Files
DashBoard/openspec/changes/archive/2026-03-02-unified-batch-query-redis-cache/tasks.md

9.3 KiB

0. Artifact Alignment (P2/P3 Specs)

  • 0.1 Add delta spec for mid-section-defect in this change (scope: long-range detection query decomposition only)
  • 0.2 Add delta spec for job-query in this change (scope: long-range query decomposition + result cache)
  • 0.3 Add delta spec for query-tool in this change (scope: high-risk endpoints and timeout-protection strategy)

1. Shared Infrastructure — redis_df_store

  • 1.1 Create src/mes_dashboard/core/redis_df_store.py with redis_store_df(key, df, ttl) and redis_load_df(key) extracted from reject_dataset_cache.py (lines 82-111)
  • 1.2 Add chunk-level helpers: redis_store_chunk(prefix, query_hash, idx, df, ttl), redis_load_chunk(prefix, query_hash, idx), redis_chunk_exists(prefix, query_hash, idx)
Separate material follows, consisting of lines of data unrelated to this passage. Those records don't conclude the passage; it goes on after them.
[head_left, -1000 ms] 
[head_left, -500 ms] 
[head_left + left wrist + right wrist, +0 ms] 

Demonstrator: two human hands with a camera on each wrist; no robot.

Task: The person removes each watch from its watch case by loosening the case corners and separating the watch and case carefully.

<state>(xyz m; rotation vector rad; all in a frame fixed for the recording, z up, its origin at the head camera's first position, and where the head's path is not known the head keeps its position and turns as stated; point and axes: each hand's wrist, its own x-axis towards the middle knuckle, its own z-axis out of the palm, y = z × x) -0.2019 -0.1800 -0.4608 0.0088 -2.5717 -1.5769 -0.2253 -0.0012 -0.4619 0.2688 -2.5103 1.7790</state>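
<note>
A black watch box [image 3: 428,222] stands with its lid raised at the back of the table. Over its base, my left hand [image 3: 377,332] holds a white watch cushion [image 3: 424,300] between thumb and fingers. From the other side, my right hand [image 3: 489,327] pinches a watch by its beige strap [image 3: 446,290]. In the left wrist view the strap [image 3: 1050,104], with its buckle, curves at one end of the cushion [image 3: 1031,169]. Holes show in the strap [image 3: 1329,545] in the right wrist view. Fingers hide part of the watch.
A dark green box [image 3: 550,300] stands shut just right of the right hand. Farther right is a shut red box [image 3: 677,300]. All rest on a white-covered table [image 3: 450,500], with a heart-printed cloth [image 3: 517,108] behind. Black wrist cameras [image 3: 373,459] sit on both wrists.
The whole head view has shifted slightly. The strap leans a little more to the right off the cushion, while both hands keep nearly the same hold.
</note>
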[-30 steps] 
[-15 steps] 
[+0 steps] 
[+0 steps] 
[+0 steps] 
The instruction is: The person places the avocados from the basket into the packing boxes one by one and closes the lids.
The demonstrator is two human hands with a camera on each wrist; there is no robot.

2. Shared Infrastructure — BatchQueryEngine

  • 2.1 Create src/mes_dashboard/services/batch_query_engine.py with decompose_by_time_range(start_date, end_date, grain_days=31) returning list of chunk dicts
  • 2.2 Add decompose_by_ids(ids, batch_size=1000) for container ID batching (workorder/lot/GD lot/serial 展開後)
  • 2.3 Implement execute_plan(chunks, query_fn, parallel=1, query_hash=None, skip_cached=True, cache_prefix='', chunk_ttl=900) with sequential execution path
  • 2.4 Add parallel execution path using ThreadPoolExecutor with semaphore-aware concurrency cap: min(parallel, available_permits - 1)
  • 2.5 Add memory guard: after each chunk query, check df.memory_usage(deep=True).sum() vs BATCH_CHUNK_MAX_MEMORY_MB (default 256MB, env-configurable); discard and mark failed if exceeded
  • 2.6 Add result row count limit: max_rows_per_chunk parameter passed to query_fn for SQL-level FETCH FIRST N ROWS ONLY
  • 2.7 Implement merge_chunks(cache_prefix, query_hash) and iterate_chunks(cache_prefix, query_hash) for result assembly
  • 2.8 Add progress tracking via Redis HSET (batch:{prefix}:{hash}:meta) with total/completed/failed/pct/status/has_partial_failure fields
  • 2.9 Add chunk failure handling: log error, mark failed in metadata, continue remaining chunks
  • 2.10 Enforce all engine queries use read_sql_df_slow (dedicated connection, 300s timeout)
  • 2.11 Implement deterministic query_hash helper (canonical JSON + SHA-256[:16]) and reuse across chunk/progress/cache keys
  • 2.12 Define and implement time chunk boundary semantics ([start,end], next=end+1day, final short chunk allowed)
  • 2.13 Define cache interaction contract: chunk cache merge result must backfill existing service dataset cache (query_id)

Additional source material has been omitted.